Source data:
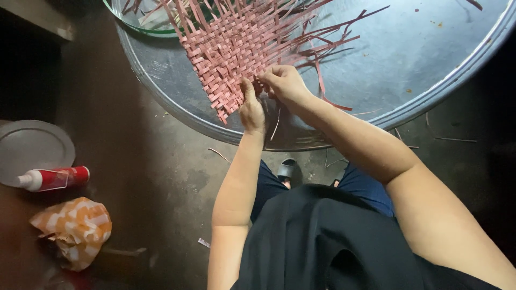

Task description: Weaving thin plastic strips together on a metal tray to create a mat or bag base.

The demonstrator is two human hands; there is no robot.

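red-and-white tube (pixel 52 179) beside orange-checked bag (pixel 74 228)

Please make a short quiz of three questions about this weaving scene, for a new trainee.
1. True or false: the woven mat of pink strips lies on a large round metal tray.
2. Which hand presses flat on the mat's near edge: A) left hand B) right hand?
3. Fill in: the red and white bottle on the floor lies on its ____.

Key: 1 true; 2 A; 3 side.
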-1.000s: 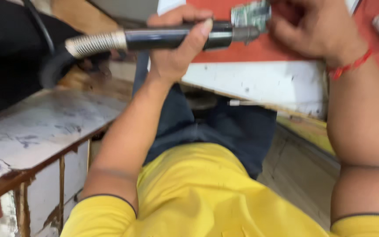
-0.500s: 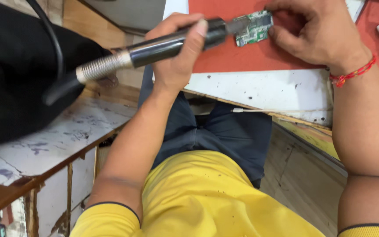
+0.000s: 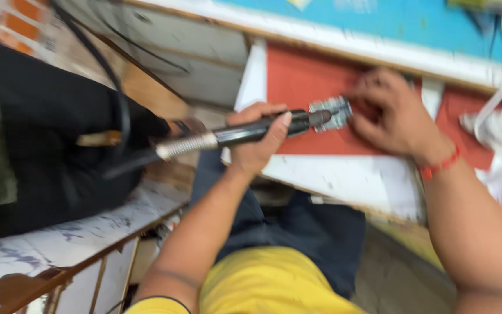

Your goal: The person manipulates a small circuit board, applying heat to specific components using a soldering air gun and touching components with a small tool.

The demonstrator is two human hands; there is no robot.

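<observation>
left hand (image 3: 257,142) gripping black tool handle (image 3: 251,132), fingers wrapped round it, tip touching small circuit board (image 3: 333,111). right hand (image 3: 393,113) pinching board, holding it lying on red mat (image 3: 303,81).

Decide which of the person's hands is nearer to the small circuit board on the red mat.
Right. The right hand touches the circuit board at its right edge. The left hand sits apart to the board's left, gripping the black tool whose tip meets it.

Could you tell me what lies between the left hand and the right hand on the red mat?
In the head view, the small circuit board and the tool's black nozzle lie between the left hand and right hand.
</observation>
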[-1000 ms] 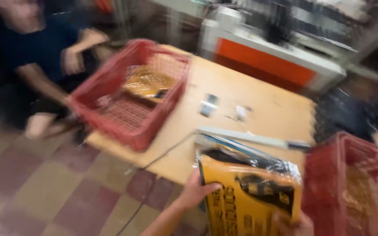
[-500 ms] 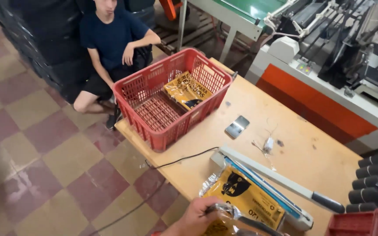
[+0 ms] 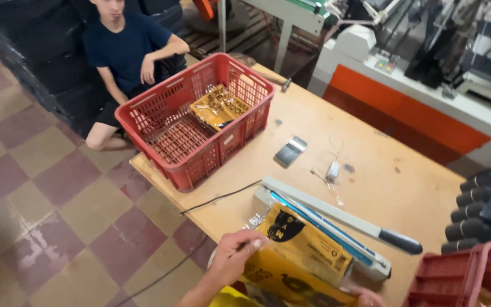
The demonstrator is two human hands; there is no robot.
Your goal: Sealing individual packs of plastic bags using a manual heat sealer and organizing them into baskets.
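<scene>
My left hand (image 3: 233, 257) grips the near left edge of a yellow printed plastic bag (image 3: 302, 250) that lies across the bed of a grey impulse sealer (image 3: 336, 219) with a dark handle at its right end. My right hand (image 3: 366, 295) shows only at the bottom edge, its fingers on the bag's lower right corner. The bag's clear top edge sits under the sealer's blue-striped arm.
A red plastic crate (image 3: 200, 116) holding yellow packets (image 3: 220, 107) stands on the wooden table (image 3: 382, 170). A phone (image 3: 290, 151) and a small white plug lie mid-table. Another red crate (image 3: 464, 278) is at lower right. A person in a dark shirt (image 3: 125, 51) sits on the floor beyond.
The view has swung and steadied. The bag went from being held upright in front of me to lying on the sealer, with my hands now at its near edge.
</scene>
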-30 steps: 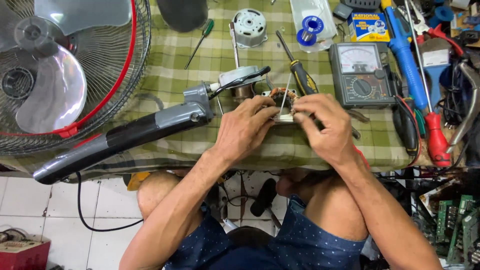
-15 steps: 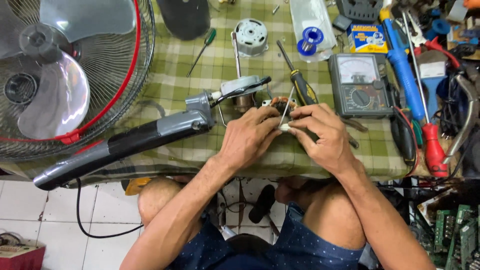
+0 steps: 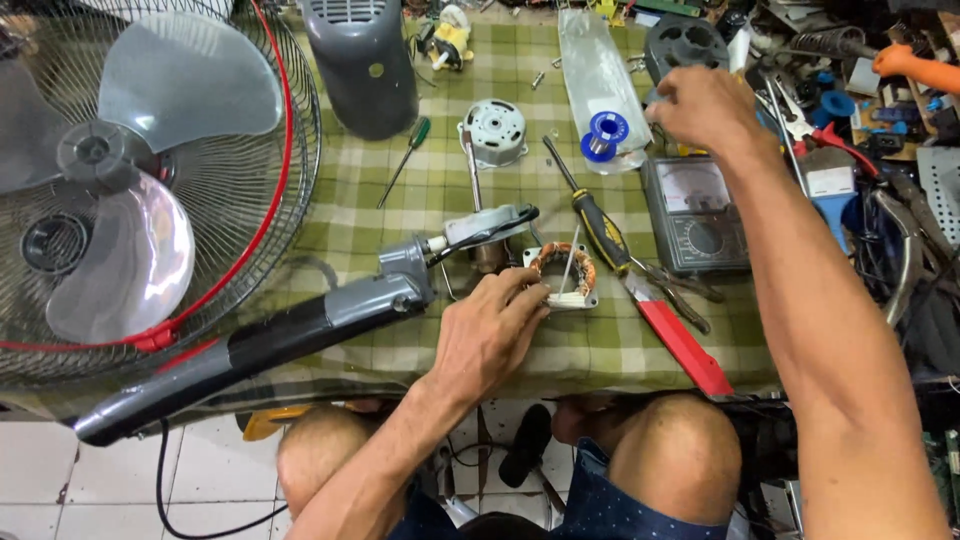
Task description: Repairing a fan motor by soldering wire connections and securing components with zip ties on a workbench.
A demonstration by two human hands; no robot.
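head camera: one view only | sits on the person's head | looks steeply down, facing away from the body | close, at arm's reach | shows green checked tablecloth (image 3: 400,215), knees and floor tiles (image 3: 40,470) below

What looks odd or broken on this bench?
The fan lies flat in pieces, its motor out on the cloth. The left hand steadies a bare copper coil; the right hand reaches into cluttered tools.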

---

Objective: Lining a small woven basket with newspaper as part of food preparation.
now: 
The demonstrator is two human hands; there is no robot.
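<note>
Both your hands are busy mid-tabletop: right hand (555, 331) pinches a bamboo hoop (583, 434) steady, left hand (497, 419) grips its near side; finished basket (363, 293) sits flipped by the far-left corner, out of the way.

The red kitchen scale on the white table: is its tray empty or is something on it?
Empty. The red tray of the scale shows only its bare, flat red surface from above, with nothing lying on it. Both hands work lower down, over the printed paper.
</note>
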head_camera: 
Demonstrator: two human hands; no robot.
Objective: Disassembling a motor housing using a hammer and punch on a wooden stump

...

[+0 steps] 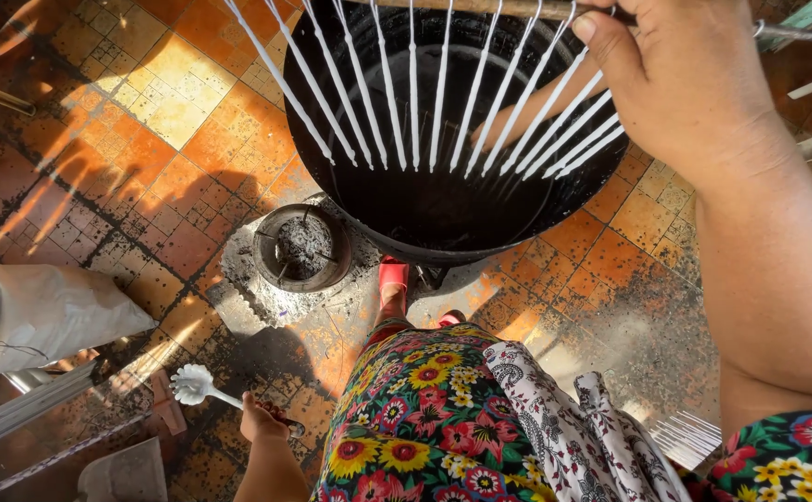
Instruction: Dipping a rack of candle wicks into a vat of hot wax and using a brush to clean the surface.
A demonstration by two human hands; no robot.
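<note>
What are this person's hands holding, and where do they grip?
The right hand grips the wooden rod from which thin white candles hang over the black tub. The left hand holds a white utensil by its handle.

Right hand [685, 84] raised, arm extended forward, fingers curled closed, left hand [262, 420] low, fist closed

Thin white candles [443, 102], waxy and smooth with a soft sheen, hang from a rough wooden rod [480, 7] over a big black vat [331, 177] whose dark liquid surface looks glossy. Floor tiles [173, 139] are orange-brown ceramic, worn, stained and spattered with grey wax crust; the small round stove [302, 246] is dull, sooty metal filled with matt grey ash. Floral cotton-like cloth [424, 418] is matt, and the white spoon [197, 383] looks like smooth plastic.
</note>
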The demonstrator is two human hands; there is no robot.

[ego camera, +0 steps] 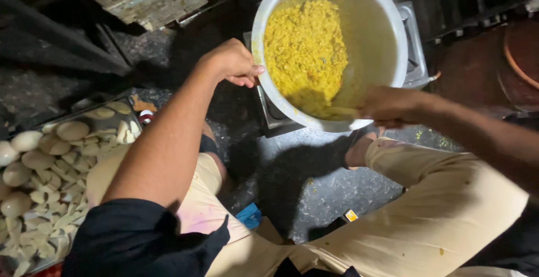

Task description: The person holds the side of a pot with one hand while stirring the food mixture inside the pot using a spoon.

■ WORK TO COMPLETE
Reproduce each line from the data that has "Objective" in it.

■ EXERCISE SOLUTION
Objective: Lining a small woven basket with newspaper as part of food preparation.
Objective: Disassembling a motor housing using a hammer and punch on a wooden stump

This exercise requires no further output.